Hi
@parnassus,
Happy to help out, I am always looking for real world examples to understand possible impacts to production networks as well.
Ok this network is as follows:
1. Core pair of 5412rRzl2 chassis switches with a single MM in each. They are inter-connected with 2 x 10Gbps VSF (about 2km apart as it is a big site).
2. The switch being upgraded was a single 5406Rzl2 with dual MMs in another building on site. It is connected with a 2 x 10Gbps LAG trunk to BOTH of the core switches above via Long Haul SM fibre.
3. The core VSF runs L3 routing and switching.
4. The upgraded switch purely runs L2 VLANs back to the core switches.
My workstation was on a subnet the other side of the core switches so routing through the core to access the VLAN of the device I was pinging connected to a switch port on the switch being upgraded. Admittedly, device I was pinging was a printer so possibly its NIC isn't the fastest to recover but I doubt it would be significant.
I can 100% confirm that "nonstop switching" was configured on the upgraded switch. It was upgraded from KB.16.07.003 to KB.16.10.0012.
PS: Firmware 16.10.0012 looks stable so far. Running also on a number of 2930F VSF stacks in the same site. Yet to try on a switch running routing though.
------------------------------
Aaron Wheeler
------------------------------
Original Message:
Sent: Mar 10, 2021 11:08 AM
From: Davide Poletto
Subject: 5406Rzl2 upgrades - minimal downtime
Hello @Azz, your feedback is really appreciated! Thanks!

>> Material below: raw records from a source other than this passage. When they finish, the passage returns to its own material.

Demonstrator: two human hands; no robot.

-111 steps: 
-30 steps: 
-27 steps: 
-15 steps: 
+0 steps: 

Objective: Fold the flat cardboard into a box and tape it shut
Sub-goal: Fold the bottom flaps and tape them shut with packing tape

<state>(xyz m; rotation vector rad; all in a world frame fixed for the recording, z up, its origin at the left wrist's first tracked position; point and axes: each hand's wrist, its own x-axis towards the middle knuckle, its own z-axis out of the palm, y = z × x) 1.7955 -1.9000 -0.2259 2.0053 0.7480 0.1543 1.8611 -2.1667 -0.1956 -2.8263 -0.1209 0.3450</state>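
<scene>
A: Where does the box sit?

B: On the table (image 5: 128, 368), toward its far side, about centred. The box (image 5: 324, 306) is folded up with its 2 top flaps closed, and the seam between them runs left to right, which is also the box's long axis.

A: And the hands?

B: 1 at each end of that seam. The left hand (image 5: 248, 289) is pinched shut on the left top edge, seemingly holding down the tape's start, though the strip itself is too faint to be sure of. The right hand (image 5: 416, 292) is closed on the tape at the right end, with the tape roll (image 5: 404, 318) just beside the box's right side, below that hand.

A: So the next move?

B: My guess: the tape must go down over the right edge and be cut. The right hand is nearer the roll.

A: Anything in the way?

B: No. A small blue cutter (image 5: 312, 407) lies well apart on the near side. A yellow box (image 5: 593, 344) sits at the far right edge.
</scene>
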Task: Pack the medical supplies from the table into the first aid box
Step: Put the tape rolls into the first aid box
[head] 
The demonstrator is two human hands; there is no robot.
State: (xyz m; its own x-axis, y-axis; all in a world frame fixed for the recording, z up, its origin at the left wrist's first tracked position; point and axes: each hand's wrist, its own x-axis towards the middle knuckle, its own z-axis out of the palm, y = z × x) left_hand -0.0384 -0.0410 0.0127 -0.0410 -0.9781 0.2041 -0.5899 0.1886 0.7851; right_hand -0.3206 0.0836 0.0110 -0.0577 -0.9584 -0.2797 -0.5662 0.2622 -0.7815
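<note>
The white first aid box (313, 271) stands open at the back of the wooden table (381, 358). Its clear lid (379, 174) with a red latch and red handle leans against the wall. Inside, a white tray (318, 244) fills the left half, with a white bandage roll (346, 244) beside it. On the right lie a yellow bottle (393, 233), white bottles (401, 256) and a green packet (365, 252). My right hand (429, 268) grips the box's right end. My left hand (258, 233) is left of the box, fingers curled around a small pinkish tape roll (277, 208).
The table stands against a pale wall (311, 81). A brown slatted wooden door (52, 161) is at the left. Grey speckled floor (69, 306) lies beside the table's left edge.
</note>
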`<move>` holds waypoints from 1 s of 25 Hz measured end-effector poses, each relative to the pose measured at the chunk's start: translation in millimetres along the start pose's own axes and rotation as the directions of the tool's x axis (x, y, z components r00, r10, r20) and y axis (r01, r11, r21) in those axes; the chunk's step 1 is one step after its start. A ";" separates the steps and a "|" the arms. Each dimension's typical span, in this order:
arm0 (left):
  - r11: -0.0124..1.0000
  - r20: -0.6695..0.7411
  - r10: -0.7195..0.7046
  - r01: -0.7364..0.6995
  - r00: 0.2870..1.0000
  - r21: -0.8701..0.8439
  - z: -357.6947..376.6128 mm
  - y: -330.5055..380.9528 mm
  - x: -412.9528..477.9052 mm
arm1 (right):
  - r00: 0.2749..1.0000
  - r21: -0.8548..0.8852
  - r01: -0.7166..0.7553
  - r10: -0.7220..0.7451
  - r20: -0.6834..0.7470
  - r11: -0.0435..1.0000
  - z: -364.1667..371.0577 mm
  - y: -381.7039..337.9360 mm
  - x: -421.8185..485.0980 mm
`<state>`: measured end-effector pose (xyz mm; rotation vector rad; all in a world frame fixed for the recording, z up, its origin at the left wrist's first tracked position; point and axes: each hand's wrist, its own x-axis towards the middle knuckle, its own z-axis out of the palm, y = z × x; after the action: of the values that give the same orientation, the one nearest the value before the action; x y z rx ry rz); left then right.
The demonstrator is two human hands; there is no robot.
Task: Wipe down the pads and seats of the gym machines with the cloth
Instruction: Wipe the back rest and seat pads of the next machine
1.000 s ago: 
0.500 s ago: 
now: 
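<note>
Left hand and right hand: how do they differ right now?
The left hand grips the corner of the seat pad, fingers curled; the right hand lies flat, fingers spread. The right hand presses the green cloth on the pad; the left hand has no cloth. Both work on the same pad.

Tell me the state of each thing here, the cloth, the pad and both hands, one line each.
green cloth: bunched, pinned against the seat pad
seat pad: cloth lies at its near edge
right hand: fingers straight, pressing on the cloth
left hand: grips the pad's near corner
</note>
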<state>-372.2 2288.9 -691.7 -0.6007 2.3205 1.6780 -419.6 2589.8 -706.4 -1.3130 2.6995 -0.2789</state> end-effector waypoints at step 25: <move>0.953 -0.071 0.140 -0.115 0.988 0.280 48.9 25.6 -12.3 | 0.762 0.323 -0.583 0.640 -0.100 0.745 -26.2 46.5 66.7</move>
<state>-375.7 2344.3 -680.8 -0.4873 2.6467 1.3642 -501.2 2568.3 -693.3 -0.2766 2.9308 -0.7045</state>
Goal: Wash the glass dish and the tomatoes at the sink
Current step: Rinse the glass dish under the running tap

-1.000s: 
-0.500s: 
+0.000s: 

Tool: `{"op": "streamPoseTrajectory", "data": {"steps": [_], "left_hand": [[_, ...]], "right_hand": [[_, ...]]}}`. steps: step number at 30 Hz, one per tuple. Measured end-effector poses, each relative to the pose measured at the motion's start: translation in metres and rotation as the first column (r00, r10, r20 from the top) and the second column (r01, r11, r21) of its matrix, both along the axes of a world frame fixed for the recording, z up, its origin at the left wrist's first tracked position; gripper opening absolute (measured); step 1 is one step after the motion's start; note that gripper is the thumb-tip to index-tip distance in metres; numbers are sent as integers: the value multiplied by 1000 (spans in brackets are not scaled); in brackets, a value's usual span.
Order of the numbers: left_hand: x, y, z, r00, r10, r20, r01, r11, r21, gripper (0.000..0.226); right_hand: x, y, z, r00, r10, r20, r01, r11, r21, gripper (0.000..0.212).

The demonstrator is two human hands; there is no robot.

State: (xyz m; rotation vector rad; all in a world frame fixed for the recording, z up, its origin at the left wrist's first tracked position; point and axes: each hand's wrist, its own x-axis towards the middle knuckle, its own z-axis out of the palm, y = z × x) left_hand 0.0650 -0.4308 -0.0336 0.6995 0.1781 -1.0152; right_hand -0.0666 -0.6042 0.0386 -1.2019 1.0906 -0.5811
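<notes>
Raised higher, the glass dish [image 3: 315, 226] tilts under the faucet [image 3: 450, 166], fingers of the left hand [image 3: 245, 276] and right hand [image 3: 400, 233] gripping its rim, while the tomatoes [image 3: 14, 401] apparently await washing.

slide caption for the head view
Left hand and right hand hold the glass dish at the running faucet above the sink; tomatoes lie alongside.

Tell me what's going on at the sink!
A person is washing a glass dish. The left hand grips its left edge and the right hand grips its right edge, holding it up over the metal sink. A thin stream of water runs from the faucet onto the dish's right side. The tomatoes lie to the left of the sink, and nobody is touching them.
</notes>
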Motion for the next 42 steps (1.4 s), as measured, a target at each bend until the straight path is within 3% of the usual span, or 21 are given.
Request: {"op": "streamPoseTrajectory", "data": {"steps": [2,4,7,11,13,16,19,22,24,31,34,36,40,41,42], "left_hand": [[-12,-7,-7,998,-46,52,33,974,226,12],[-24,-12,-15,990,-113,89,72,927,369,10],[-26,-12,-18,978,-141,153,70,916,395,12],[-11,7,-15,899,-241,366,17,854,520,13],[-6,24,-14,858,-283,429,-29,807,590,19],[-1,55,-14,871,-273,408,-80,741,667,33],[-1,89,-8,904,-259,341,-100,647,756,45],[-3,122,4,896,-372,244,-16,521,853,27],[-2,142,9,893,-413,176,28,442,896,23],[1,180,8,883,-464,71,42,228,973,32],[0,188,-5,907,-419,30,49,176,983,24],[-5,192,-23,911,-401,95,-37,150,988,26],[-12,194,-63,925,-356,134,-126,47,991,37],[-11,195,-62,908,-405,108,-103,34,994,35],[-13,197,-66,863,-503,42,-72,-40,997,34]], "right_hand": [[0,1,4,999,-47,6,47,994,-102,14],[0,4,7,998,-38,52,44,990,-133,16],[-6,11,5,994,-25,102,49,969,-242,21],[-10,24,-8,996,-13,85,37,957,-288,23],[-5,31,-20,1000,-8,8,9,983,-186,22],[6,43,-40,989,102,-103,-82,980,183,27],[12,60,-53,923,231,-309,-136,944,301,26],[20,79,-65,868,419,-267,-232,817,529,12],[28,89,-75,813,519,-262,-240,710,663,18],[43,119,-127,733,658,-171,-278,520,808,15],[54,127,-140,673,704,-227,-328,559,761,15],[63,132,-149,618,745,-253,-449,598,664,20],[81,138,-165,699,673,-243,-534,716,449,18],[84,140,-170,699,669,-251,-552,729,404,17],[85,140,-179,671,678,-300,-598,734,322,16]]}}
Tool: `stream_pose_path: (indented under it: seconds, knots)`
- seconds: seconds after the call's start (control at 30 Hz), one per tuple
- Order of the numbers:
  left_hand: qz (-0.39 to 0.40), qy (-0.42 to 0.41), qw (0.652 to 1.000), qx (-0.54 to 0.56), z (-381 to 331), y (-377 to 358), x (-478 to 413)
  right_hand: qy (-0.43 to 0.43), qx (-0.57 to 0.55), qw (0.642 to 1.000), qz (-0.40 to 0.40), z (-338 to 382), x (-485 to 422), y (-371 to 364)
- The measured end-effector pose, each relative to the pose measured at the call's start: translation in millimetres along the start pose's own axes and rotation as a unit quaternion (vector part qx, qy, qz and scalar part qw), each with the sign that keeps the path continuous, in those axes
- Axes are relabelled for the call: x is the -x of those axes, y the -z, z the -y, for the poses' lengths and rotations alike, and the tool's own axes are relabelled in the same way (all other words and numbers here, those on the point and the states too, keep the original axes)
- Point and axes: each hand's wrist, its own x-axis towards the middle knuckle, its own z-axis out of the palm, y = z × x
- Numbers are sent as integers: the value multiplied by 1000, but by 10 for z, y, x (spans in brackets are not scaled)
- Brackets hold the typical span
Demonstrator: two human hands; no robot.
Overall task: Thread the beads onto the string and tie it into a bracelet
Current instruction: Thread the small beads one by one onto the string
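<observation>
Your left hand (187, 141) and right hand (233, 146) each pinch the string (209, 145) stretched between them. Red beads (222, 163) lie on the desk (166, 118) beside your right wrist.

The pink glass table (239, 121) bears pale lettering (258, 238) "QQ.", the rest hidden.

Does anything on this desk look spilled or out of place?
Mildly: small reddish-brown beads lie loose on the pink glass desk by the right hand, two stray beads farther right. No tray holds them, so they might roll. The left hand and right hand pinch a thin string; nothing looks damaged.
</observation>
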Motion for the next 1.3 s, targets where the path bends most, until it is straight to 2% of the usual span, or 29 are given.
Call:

Since 15 seconds seem a long time to me...I have just one question more, you wrote the ping was done "... from another subnet across another 5400 VSF stack which is running as a L3 core with dual 1Gbps fibre uplinks to the 5400 being upgraded" ...that made immediately me to suspect that your upgraded 5400 wasn't exactly performing "routing" for/between hosts involved in the ping test you did...am I wrong? Is the 5400 connected as a Layer 2 extension (via a simple or via an aggregated uplink) to the VSF acting as Layer 3 or is it routed to the VSF Core?
My aim is to understand what downtime to expect (in seconds) on Aruba 5400R zl2 configured with "NonStop Switching" redundancy mode and acting as a IP Router for directly connected subnets when it is upgraded with the technique described on this thread (Standby MM first then ex-Active MM after a redundancy switchover).
If your Aruba 5400R zl2 configured with "NonStop Switching" redundancy wasn't performing IP routing (mine could be a wrong assumption) but was acting as a pure Layer 2 switch I would have expected no packets loss at all (no loss at all for Layer 2 switched traffic...but a traffic disruption only at Layer 3 level for routed traffic traversing the 5400).
How is the 5400 uplinked to your VSF? LACP I suppose...
Kind regards, Davide.
------------------------------
Davide Poletto
Original Message:
Sent: Mar 09, 2021 04:57 PM
From: Aaron Wheeler
Subject: 5406Rzl2 upgrades - minimal downtime
Hi Davide,
The ping was from another subnet across another 5400 VSF stack which is running as a L3 core with dual 1Gbps fibre uplinks to the 5400 being upgraded. The ping was just a standard windows ping command that I think has a default 2 sec delay between pings which means around 10-15 secs drop for me.
I have two more 5400 VSF stacks to upgrade on the site when I can get a operational outage (24x7 operations). I will post my results of the VSF "Fast Software Upgrade" impact when I get it done. Likely could be a few weeks before I get the opportunity though.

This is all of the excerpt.